**PROBLEM DETAILS:** Scan the records below and report how many lines include the string "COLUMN"; the number alone will do.

**SUPPLIED RECORDS:**
⁂

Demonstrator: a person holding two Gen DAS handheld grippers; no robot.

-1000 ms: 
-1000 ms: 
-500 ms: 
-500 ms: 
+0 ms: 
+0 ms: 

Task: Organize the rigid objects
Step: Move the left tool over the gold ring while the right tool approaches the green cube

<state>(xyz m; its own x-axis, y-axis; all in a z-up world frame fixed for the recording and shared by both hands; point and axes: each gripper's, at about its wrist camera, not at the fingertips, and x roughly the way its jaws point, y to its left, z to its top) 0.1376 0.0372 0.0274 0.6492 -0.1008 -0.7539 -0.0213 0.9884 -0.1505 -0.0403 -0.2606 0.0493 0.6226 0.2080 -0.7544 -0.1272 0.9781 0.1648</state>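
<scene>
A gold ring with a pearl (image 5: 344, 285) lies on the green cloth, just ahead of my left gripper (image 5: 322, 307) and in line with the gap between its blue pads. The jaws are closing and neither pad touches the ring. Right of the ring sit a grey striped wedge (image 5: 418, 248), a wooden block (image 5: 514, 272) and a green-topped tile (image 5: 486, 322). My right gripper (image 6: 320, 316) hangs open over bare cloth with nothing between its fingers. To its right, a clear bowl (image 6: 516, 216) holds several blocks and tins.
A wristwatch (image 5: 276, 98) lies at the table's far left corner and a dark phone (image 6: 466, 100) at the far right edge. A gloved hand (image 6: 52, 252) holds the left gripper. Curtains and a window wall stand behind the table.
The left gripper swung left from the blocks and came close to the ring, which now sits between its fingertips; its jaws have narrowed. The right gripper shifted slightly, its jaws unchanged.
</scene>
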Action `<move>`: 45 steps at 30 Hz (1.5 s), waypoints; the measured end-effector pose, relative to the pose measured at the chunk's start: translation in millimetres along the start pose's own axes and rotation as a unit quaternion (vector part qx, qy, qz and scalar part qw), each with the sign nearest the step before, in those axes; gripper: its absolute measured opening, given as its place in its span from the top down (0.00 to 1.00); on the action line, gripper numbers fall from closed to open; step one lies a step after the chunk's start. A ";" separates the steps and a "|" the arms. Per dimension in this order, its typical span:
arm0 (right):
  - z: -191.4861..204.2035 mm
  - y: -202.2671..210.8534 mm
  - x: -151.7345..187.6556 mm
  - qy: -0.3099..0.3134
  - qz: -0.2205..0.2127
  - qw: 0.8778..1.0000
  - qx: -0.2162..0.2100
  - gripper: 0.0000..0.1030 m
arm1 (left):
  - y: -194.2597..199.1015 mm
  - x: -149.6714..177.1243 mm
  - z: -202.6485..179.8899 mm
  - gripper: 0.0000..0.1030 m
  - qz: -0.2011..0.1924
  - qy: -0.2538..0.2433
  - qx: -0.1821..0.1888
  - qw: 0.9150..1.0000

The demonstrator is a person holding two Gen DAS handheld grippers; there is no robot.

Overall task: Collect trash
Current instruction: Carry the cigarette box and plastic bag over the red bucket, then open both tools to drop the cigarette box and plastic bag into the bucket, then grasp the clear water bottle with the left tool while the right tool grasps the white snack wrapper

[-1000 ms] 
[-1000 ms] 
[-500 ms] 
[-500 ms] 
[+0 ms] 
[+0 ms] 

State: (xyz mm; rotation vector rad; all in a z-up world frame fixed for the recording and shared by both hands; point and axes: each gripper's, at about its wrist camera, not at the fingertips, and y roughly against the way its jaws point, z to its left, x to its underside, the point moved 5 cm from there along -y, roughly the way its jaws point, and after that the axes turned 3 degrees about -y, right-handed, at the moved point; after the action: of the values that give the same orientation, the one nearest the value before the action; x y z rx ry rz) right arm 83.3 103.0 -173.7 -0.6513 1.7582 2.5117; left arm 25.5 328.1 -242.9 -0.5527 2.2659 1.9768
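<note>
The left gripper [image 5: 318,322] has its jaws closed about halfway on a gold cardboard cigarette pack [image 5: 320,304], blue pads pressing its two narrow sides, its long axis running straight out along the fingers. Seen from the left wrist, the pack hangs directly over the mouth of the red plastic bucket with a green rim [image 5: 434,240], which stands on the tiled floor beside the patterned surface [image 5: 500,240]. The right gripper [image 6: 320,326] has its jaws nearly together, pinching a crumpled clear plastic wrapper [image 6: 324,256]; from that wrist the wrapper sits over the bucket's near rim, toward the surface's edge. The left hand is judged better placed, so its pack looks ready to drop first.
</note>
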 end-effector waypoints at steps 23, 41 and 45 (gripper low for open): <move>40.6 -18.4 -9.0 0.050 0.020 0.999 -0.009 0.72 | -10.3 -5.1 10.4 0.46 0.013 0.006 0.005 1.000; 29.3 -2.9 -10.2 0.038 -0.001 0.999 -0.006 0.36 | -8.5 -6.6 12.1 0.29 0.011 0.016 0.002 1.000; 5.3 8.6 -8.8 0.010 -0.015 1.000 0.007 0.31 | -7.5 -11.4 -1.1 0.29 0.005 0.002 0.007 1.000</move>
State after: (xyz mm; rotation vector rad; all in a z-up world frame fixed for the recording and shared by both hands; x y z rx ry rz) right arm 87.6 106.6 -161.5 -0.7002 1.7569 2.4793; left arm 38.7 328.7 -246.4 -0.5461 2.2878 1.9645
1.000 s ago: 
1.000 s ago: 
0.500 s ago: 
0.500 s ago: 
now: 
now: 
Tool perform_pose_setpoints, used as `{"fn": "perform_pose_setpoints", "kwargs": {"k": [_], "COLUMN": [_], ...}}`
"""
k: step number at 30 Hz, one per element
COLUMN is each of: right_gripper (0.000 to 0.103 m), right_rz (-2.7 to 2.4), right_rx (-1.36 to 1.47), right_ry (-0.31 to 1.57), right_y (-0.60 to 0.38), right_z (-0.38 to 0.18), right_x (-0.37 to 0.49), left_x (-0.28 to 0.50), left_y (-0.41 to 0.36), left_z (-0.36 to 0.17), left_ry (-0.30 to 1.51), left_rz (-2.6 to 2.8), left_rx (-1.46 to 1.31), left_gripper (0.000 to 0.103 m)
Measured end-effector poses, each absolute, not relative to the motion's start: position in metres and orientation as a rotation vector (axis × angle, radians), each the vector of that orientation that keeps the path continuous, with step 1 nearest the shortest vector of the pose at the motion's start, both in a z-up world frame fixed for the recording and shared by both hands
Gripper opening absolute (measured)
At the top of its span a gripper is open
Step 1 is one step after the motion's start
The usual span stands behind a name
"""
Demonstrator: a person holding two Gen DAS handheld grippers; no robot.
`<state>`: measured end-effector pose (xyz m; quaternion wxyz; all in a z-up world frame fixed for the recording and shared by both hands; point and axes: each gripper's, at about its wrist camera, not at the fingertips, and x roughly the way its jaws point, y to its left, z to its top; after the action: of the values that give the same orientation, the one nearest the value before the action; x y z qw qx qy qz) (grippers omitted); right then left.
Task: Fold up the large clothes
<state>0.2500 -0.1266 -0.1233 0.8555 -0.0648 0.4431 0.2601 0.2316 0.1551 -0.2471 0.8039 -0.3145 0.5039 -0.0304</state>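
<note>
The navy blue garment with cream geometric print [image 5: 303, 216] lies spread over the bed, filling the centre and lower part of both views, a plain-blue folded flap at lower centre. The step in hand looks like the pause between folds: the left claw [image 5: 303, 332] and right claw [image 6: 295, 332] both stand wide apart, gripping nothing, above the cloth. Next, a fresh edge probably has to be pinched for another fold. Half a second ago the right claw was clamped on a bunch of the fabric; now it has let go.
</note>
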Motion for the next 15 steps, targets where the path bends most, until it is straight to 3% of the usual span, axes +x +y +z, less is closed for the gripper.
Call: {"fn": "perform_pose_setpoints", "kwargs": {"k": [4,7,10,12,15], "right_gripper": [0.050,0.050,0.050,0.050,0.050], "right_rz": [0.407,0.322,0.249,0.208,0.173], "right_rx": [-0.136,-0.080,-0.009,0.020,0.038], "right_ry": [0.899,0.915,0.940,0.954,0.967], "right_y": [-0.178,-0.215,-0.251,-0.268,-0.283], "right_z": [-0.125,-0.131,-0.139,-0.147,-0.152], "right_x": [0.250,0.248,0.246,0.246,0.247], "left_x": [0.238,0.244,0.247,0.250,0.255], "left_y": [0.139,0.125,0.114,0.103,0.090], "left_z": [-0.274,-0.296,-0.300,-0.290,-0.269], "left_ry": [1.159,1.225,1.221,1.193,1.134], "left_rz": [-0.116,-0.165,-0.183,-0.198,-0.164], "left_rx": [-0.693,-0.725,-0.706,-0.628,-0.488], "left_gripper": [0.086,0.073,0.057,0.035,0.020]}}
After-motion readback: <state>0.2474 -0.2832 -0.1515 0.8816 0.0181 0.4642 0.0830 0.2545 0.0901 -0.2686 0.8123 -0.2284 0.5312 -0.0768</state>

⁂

**EXPECTED ANSWER:** 2